La CECG est en conséquence fondée à exercer en qualité de caution personnelle et solidaire de M. [X] son recours personnel à son encontre aux fins d’obtenir le remboursement de la somme de 126 398,17 euros avec intérêts au taux légal courant à compter du 8 février 2024, date du paiement (quittance).
En application de l’article L. 512-2 du code des procédures civiles, les frais occasionnés par une mesure conservatoire sont à la charge du débiteur, sauf décision contraire du juge.
La CEGC réclame en l’espèce au titre des frais de prise d’hypothèque judiciaire provisoire la somme globale de 1 074,52 euros.
En conséquence, il convient de condamner M. [X] à payer à la CEGC la somme de 1 074,52 euros au titre des frais de prise d’hypothèque judiciaire provisoire en application de l’article L. 512-2 du code des procédures civiles.
Il convient en outre d’ordonner la capitalisation des intérêts en application de l’article 1343-2 du code civil.
Sur les frais du procès et l’exécution provisoire2.1. Sur les frais irrépétibles
En application de l’article 700 du code de procédure civile, le juge condamne la partie perdante ou tenue aux dépens à payer à l’autre partie la somme qu’il détermine au titre des frais exposés et non compris dans les dépens. Dans tous les cas, le juge tient compte de l’équité ou de la situation économique de la partie condamnée. Il peut même d’office, pour des raisons tirées des mêmes considérations, dire qu’il n’y a pas lieu à condamnation.
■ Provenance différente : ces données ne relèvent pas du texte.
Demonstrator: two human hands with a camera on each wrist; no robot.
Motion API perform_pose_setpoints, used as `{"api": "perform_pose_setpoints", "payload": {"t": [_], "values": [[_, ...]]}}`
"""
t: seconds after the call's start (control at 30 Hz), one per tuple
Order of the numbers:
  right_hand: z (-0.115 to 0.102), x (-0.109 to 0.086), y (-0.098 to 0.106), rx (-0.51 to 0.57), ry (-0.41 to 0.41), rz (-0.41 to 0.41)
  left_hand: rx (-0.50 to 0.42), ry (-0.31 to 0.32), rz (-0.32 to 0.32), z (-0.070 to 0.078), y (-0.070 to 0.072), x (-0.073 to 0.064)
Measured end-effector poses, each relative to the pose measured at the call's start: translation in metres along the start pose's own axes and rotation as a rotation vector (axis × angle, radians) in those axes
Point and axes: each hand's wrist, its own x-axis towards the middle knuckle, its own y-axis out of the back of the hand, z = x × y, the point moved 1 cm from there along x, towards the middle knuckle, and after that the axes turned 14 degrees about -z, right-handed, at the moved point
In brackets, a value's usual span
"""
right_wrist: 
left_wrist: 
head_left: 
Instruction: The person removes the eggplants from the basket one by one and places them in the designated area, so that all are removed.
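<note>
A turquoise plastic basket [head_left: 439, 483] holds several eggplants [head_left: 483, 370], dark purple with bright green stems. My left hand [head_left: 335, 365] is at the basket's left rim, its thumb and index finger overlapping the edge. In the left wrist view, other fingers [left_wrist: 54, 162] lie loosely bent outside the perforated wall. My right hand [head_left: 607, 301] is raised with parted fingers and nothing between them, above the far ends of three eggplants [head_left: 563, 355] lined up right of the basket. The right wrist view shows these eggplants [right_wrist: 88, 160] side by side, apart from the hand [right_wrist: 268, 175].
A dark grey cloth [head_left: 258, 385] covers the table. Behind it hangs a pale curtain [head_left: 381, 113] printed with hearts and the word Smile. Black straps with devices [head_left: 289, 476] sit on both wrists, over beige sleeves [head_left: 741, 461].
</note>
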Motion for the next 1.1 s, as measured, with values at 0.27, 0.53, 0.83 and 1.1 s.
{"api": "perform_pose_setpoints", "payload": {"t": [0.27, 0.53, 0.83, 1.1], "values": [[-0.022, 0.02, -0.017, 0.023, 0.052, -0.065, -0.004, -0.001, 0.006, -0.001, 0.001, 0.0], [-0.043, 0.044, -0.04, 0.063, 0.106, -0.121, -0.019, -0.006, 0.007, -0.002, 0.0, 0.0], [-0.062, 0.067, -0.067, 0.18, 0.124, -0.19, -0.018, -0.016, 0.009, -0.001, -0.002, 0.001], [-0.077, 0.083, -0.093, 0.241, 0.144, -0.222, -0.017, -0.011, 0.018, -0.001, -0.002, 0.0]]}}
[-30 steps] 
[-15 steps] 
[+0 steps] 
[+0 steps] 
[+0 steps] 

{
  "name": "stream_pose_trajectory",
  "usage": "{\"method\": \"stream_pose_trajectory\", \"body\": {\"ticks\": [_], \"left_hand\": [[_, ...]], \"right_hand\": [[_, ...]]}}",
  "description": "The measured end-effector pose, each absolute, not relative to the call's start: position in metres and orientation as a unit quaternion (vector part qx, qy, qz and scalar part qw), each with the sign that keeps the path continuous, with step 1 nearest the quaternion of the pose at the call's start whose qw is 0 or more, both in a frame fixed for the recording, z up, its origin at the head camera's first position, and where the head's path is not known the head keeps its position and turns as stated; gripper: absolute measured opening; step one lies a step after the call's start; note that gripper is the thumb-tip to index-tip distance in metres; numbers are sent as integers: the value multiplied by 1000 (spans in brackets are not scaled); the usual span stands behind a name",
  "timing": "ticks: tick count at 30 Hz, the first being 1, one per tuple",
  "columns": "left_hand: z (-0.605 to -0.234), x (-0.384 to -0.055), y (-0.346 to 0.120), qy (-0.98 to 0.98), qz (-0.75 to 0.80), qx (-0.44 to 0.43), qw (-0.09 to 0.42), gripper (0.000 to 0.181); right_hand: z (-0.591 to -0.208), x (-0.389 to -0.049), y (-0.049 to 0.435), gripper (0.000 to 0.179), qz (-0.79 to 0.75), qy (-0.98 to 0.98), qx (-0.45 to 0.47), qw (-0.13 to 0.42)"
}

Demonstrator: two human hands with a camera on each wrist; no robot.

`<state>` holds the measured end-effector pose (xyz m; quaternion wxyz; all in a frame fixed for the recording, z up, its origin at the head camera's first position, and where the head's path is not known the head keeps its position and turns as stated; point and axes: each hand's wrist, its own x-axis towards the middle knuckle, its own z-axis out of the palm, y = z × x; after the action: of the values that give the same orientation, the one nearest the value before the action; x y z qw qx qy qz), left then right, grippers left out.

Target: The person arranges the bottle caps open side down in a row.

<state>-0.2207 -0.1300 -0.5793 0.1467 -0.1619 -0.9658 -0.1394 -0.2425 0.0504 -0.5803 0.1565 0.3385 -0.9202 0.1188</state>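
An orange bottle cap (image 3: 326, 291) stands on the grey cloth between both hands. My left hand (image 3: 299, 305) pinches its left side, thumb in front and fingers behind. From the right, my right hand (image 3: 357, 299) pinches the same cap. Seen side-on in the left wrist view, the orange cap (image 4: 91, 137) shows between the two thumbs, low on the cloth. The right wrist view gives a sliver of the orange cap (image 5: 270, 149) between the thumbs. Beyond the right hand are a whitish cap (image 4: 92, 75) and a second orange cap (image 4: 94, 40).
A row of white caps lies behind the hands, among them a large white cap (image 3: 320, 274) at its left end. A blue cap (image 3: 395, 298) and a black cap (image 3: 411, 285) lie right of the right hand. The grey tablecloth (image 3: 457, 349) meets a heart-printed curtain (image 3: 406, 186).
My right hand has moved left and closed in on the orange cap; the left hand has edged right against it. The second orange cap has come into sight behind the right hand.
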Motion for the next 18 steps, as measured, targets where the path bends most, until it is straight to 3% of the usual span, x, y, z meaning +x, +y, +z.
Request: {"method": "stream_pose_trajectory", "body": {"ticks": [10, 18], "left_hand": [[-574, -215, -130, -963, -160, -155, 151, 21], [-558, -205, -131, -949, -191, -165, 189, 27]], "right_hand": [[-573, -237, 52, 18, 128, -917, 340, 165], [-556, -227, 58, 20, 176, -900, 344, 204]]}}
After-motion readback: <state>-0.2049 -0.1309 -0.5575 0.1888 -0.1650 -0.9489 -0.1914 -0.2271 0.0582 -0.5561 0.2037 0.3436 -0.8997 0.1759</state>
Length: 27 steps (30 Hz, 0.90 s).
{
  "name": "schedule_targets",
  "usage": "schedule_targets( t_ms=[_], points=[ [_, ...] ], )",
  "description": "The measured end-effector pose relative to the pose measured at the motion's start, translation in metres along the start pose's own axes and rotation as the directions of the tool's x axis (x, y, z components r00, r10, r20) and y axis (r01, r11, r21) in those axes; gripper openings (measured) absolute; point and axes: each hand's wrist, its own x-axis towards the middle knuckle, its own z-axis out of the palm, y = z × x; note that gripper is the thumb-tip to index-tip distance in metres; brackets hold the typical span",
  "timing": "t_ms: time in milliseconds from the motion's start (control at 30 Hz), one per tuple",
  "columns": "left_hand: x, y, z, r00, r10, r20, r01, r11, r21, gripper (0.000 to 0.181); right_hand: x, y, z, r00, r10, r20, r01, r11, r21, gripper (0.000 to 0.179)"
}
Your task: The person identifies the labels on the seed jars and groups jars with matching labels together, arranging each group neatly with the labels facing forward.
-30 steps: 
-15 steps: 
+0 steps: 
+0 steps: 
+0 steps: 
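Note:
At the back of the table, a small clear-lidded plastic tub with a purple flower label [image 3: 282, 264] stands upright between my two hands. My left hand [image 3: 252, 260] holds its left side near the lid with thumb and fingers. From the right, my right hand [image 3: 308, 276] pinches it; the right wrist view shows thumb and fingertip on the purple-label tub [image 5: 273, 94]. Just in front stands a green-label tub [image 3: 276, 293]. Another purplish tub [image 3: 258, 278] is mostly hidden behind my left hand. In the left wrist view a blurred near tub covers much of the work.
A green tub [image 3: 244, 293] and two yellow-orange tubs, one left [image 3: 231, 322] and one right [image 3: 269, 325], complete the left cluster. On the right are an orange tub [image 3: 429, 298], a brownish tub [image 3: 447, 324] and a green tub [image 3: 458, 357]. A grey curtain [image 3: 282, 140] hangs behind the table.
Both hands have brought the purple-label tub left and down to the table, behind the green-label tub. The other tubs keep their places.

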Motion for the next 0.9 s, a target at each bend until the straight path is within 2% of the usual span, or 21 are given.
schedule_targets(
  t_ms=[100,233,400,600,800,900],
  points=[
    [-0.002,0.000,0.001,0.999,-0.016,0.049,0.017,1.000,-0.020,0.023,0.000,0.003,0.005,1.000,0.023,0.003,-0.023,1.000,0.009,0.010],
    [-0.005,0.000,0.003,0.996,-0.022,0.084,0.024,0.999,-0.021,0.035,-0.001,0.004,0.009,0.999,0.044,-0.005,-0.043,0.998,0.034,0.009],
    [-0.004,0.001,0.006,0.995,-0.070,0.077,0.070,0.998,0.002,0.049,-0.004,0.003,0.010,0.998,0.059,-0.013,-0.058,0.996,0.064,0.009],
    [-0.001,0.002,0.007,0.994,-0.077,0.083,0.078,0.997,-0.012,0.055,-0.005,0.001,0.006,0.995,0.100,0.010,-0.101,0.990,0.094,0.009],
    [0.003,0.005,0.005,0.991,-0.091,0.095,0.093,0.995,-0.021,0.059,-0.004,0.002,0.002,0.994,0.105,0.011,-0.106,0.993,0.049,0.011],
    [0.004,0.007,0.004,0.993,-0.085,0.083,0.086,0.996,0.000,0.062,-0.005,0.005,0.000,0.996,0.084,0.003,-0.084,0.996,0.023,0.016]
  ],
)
L’équité commande de ne pas faire droit à la demande de la CEGC tendant à la condamnation de M. [I] [X] sur le fondement de l’article 700 du code de procédure civile au vu de la précarité de la situation économique de la partie condamnée.
2.2. Sur les dépens
Aux termes de l’article 696 du code de procédure civile, la partie perdante est condamnée aux dépens, à moins que le juge, par décision motivée, n’en mette la totalité ou une fraction à la charge d’une autre partie. Les dépens pourront être recouvrés directement par le conseil des requérants en application de l’article 699 du code de procédure civile.
Succombant à l’instance, de M. [I] [X] est condamné aux entiers dépens de la procédure sur le fondement de l’article 696 du code de procédure civile.
Il est rappelé que les frais d’inscription d’hypothèque ne constituent pas des dépens.
2.3. Sur l’exécution provisoire
Il convient de rappeler que l’exécution provisoire de la présente décision est de droit conformément à l’article 514 du code de procédure civile.
PAR CES MOTIFS
Le Tribunal statuant publiquement, par décision réputée contradictoire, en premier ressort, par mise à disposition au greffe,
CONDAMNE M. [I] [X] à payer à la Compagnie Européenne de Garanties et Cautions la somme de 126 398,17 euros avec intérêts au taux légal courant à compter du 8 février 2024, date du paiement (quittance) en application de l’article 2308 du code civil ;
CONDAMNE M. [I] [X] à payer à la Compagnie Européenne de Garanties et Cautions la somme de 1 074,52 euros au titre des frais de prise d’hypothèque judiciaire provisoire en application de l’article L. 512-2 du code des procédures civiles ;
ORDONNE la capitalisation des intérêts;
DÉBOUTE la Compagnie Européenne de Garanties et Cautions de sa demande présentée sur le fondement de l’article 700 du code de procédure civile ;
CONDAMNE M. [I] [X] aux entiers dépens de la procédure ;
DEBOUTE la Compagnie Européenne de Garanties et Cautions du surplus de ses demandes ;
RAPPELLE que le présent jugement est revêtu de l’exécution provisoire de droit.
Le présent jugement, rendu par mise à disposition des parties au greffe, a été signé par Rachel LALOST, vice-présidente au Tribunal Judiciaire d’Amiens et Hassan MNAIMNE, greffier.